Give the records again in full, exactly as they appear.

+ + + + + + +

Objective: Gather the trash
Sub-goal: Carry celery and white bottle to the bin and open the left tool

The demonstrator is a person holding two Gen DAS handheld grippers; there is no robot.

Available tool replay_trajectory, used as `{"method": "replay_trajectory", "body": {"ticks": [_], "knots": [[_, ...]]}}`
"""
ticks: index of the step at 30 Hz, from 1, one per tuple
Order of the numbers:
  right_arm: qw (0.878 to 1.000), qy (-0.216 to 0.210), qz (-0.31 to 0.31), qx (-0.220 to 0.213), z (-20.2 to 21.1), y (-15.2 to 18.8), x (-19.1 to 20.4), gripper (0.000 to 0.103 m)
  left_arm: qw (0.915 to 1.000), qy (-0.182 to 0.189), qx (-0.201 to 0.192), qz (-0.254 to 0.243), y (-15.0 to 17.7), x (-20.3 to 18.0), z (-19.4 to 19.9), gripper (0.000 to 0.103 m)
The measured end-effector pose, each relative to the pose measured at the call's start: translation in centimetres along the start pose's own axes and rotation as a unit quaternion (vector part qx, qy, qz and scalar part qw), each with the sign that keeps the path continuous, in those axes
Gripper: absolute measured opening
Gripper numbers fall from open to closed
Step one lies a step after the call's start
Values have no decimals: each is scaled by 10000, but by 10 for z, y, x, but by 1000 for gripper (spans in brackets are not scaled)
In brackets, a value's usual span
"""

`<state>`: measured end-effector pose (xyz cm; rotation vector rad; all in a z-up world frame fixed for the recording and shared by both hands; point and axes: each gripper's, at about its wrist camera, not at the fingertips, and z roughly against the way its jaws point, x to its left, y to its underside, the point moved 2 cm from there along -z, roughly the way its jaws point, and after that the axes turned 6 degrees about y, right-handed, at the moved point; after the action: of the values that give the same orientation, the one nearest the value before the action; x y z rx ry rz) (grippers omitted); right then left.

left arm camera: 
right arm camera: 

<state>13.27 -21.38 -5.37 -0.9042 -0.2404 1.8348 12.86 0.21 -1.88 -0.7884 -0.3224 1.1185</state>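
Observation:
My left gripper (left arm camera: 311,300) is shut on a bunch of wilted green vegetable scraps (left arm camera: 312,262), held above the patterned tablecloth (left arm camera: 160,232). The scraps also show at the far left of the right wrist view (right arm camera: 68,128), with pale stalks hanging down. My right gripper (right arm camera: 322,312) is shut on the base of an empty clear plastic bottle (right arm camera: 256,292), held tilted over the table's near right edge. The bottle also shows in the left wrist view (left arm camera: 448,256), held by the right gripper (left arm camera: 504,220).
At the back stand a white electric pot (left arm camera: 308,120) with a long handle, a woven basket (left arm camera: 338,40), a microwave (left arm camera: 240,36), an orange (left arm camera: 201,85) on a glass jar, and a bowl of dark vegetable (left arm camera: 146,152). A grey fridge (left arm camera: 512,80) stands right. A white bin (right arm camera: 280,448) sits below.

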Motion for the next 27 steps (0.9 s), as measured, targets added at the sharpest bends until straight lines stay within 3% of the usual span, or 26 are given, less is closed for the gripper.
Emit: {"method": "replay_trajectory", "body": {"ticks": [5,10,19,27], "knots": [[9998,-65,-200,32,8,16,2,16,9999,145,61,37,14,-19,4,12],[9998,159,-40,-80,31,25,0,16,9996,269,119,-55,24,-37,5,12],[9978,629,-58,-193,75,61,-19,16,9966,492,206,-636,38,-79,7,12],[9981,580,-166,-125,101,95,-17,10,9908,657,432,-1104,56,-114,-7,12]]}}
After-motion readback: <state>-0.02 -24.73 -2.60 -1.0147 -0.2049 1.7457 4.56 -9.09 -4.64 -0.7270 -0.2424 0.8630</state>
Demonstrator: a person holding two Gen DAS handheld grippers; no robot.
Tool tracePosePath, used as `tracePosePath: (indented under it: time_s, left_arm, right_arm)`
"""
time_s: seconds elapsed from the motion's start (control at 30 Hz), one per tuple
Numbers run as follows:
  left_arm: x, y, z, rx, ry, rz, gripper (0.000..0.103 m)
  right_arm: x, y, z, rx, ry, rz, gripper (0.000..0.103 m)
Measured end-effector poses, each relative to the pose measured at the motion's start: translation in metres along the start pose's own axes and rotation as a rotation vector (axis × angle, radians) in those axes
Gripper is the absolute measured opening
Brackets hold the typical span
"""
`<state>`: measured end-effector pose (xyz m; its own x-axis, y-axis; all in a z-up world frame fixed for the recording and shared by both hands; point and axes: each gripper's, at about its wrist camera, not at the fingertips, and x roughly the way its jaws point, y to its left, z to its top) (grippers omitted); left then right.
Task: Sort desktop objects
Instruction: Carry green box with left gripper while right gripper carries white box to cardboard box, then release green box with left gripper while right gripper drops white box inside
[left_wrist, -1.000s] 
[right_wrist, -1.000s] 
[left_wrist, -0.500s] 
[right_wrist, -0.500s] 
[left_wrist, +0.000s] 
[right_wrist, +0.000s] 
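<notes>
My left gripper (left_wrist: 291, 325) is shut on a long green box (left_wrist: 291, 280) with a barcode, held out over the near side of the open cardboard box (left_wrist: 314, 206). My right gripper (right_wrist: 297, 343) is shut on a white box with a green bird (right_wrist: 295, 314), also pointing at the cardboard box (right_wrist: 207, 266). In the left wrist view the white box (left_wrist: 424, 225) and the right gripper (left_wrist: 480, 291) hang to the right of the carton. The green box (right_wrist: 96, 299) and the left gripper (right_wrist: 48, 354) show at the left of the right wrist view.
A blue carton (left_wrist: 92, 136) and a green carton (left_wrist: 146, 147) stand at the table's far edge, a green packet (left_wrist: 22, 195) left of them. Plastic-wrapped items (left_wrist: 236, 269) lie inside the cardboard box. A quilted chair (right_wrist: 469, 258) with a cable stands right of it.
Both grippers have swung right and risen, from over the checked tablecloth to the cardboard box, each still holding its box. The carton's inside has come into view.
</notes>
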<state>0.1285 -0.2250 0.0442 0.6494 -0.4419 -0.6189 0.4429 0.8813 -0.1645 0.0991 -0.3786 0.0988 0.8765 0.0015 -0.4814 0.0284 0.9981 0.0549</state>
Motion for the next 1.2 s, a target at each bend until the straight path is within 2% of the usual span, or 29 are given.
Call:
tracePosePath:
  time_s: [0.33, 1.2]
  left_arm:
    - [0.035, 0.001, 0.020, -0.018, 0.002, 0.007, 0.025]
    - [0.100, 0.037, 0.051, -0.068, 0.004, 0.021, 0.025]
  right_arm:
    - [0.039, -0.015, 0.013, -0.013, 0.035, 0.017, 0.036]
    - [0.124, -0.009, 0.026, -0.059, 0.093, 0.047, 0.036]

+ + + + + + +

Solution:
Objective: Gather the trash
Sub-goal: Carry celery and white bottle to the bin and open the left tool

The demonstrator is a person holding two Gen DAS handheld grippers; there is no robot.

Available tool replay_trajectory, used as `{"method": "replay_trajectory", "body": {"ticks": [_], "knots": [[_, ...]]}}`
"""
ticks: index of the step at 30 Hz, from 1, one per tuple
Order of the numbers:
  right_arm: qw (0.878 to 1.000), qy (-0.216 to 0.210), qz (-0.31 to 0.31), qx (-0.220 to 0.213), z (-20.2 to 21.1), y (-15.2 to 18.8), x (-19.1 to 20.4), gripper (0.000 to 0.103 m)
  left_arm: qw (0.915 to 1.000), qy (-0.182 to 0.189), qx (-0.201 to 0.192), qz (-0.254 to 0.243), y (-15.0 to 17.7), x (-20.3 to 18.0), z (-19.4 to 19.9), gripper (0.000 to 0.103 m)
The measured end-effector pose, each relative to the pose measured at the call's start: translation in centimetres along the start pose's own axes and rotation as a unit quaternion (vector part qx, qy, qz and scalar part qw), each with the sign that keeps the path continuous, in those axes
Gripper: absolute measured opening
Gripper numbers fall from open to closed
Step one lies a step after the call's start
Values have no decimals: each is scaled by 10000, but by 10 for z, y, x, but by 1000 for gripper (spans in brackets are not scaled)
In brackets, a value's usual span
"""

`<state>`: measured end-effector pose (xyz cm; rotation vector rad; all in a z-up world frame fixed for the recording and shared by both hands; point and axes: each gripper's, at about its wrist camera, not at the fingertips, and z roughly against the way its jaws point, x to its left, y to its underside, the point moved 2 cm from there along -z, roughly the way its jaws point, and after that the axes turned 6 degrees about y, right-handed, at the moved point; after the action: of the values that give the same orientation, the one nearest the value before the action; x y z rx ry rz) (grippers omitted); right then left.

left arm camera: 
right arm camera: 

<state>13.27 -21.38 -5.37 -0.9042 -0.2404 1.8348 12.86 0.21 -1.88 -0.7884 -0.3224 1.1185</state>
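Observation:
My left gripper (left arm camera: 311,300) is shut on a bunch of wilted green vegetable scraps (left arm camera: 312,262), held above the patterned tablecloth (left arm camera: 160,232). The scraps also show at the far left of the right wrist view (right arm camera: 68,128), with pale stalks hanging down. My right gripper (right arm camera: 322,312) is shut on the base of an empty clear plastic bottle (right arm camera: 256,292), held tilted over the table's near right edge. The bottle also shows in the left wrist view (left arm camera: 448,256), held by the right gripper (left arm camera: 504,220).
At the back stand a white electric pot (left arm camera: 308,120) with a long handle, a woven basket (left arm camera: 338,40), a microwave (left arm camera: 240,36), an orange (left arm camera: 201,85) on a glass jar, and a bowl of dark vegetable (left arm camera: 146,152). A grey fridge (left arm camera: 512,80) stands right. A white bin (right arm camera: 280,448) sits below.
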
Motion for the next 27 steps (0.9 s), as measured, targets added at the sharpest bends until straight lines stay within 3% of the usual span, or 26 are given, less is closed for the gripper.
Emit: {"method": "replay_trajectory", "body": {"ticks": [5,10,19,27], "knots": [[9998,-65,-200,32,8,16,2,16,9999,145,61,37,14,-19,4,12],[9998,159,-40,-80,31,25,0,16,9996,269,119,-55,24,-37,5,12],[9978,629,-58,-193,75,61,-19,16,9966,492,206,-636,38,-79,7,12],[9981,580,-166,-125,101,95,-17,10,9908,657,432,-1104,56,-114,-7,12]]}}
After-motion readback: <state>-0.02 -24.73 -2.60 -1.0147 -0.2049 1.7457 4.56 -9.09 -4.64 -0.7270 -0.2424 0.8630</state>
Demonstrator: a person holding two Gen DAS handheld grippers; no robot.
Tool tracePosePath, used as `tracePosePath: (indented under it: time_s, left_arm, right_arm)`
"""
time_s: seconds elapsed from the motion's start (control at 30 Hz), one per tuple
Numbers run as follows:
  left_arm: x, y, z, rx, ry, rz, gripper (0.000..0.103 m)
  right_arm: x, y, z, rx, ry, rz, gripper (0.000..0.103 m)
Measured end-effector poses, each relative to the pose measured at the motion's start: translation in metres along the start pose's own axes and rotation as a rotation vector (axis × angle, radians) in those axes
Gripper is the absolute measured opening
Brackets hold the typical span
"""
`<state>`: measured end-effector pose (xyz m; its own x-axis, y-axis; all in a z-up world frame fixed for the recording and shared by both hands; point and axes: each gripper's, at about its wrist camera, not at the fingertips, and x roughly the way its jaws point, y to its left, z to its top) (grippers omitted); left then right.
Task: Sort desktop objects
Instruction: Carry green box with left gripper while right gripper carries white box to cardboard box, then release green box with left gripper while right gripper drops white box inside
[left_wrist, -1.000s] 
[right_wrist, -1.000s] 
[left_wrist, -0.500s] 
[right_wrist, -0.500s] 
[left_wrist, +0.000s] 
[right_wrist, +0.000s] 
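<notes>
My left gripper (left_wrist: 291, 325) is shut on a long green box (left_wrist: 291, 280) with a barcode, held out over the near side of the open cardboard box (left_wrist: 314, 206). My right gripper (right_wrist: 297, 343) is shut on a white box with a green bird (right_wrist: 295, 314), also pointing at the cardboard box (right_wrist: 207, 266). In the left wrist view the white box (left_wrist: 424, 225) and the right gripper (left_wrist: 480, 291) hang to the right of the carton. The green box (right_wrist: 96, 299) and the left gripper (right_wrist: 48, 354) show at the left of the right wrist view.
A blue carton (left_wrist: 92, 136) and a green carton (left_wrist: 146, 147) stand at the table's far edge, a green packet (left_wrist: 22, 195) left of them. Plastic-wrapped items (left_wrist: 236, 269) lie inside the cardboard box. A quilted chair (right_wrist: 469, 258) with a cable stands right of it.
Both grippers have swung right and risen, from over the checked tablecloth to the cardboard box, each still holding its box. The carton's inside has come into view.
</notes>
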<state>0.1285 -0.2250 0.0442 0.6494 -0.4419 -0.6189 0.4429 0.8813 -0.1645 0.0991 -0.3786 0.0988 0.8765 0.0015 -0.4814 0.0284 0.9981 0.0549</state>
Motion for the next 1.2 s, a target at each bend until the straight path is within 2% of the usual span, or 29 are given.
Call:
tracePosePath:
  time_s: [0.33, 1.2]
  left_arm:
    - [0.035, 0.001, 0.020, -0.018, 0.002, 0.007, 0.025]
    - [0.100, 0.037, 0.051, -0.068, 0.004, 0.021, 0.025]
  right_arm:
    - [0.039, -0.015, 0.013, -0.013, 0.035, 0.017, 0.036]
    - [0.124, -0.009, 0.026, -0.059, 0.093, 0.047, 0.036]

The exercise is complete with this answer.